AIM OF THE TASK:
Find the string "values" in the material. Copy every line that has it.

DATA:
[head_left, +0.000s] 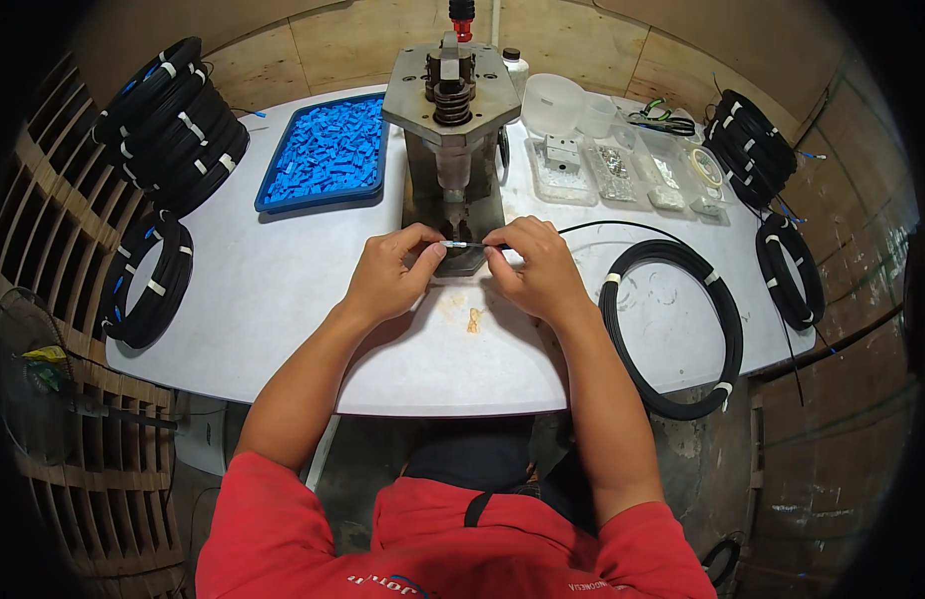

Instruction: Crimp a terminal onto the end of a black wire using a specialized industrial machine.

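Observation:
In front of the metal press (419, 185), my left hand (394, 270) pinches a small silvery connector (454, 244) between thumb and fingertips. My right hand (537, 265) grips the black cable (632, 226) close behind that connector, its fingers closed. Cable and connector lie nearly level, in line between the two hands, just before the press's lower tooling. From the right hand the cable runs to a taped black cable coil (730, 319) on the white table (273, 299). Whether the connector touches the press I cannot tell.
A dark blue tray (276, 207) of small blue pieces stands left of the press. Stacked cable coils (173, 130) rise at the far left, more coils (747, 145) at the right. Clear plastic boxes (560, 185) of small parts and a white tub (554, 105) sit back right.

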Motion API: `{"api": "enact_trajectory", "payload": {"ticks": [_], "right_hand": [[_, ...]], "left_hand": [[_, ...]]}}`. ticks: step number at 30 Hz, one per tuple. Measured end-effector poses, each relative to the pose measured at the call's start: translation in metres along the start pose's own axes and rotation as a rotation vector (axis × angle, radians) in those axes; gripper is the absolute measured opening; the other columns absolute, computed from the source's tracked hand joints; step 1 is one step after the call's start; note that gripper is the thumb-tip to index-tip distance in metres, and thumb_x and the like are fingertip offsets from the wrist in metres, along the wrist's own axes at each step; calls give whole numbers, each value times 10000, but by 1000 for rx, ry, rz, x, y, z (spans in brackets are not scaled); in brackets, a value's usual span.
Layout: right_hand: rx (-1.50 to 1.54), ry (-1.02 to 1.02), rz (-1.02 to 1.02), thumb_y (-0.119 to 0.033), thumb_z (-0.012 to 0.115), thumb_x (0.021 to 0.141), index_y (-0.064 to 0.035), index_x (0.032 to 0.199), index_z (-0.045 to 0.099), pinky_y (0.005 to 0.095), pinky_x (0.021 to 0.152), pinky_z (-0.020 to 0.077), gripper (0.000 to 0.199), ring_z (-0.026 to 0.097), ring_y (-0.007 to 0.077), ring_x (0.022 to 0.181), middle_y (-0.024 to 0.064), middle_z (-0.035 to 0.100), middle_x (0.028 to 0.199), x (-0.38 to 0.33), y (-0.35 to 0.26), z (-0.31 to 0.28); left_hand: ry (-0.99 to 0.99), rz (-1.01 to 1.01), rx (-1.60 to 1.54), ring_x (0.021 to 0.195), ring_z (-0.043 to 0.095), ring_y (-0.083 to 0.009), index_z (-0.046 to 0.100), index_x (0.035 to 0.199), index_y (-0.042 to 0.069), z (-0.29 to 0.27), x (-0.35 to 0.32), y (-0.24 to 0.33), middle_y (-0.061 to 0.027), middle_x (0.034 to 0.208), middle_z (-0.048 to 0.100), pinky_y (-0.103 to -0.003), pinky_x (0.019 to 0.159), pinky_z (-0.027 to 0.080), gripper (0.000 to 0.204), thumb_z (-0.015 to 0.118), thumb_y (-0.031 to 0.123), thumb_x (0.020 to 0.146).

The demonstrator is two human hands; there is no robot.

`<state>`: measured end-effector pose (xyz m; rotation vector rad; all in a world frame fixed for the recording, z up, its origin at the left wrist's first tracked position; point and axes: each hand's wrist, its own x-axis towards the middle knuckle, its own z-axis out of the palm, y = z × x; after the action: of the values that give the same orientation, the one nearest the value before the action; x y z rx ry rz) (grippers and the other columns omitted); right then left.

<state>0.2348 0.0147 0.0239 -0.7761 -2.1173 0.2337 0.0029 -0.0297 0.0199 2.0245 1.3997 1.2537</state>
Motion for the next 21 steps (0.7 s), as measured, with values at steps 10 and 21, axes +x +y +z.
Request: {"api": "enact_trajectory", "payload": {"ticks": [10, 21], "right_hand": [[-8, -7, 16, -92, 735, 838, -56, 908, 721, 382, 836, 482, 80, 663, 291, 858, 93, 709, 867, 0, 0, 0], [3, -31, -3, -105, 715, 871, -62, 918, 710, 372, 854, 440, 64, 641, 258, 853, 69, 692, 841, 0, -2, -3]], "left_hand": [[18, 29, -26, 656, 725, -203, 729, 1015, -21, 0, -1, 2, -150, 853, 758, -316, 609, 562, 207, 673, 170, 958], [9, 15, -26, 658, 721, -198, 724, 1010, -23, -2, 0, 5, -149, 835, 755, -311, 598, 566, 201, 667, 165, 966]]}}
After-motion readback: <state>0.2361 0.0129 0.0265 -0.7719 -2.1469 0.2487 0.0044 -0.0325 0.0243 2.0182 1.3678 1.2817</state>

YOUR SOLUTION:
`<state>`: measured end-effector pose (xyz m; rotation vector rad; all in a world frame fixed for the recording, z up, its origin at the left wrist's first tracked position; point and axes: each hand's wrist, its own x-axis towards the middle knuckle, its own z-axis out of the palm, y = z × x; after the action: of the values that give the same orientation, the one nearest the value before the action; x y z rx ry rz) (grippers and the other columns omitted); right then left.
Motion for the next 21 steps (0.7 s), as measured, with values at steps 10 and 21, axes +x +y +z.

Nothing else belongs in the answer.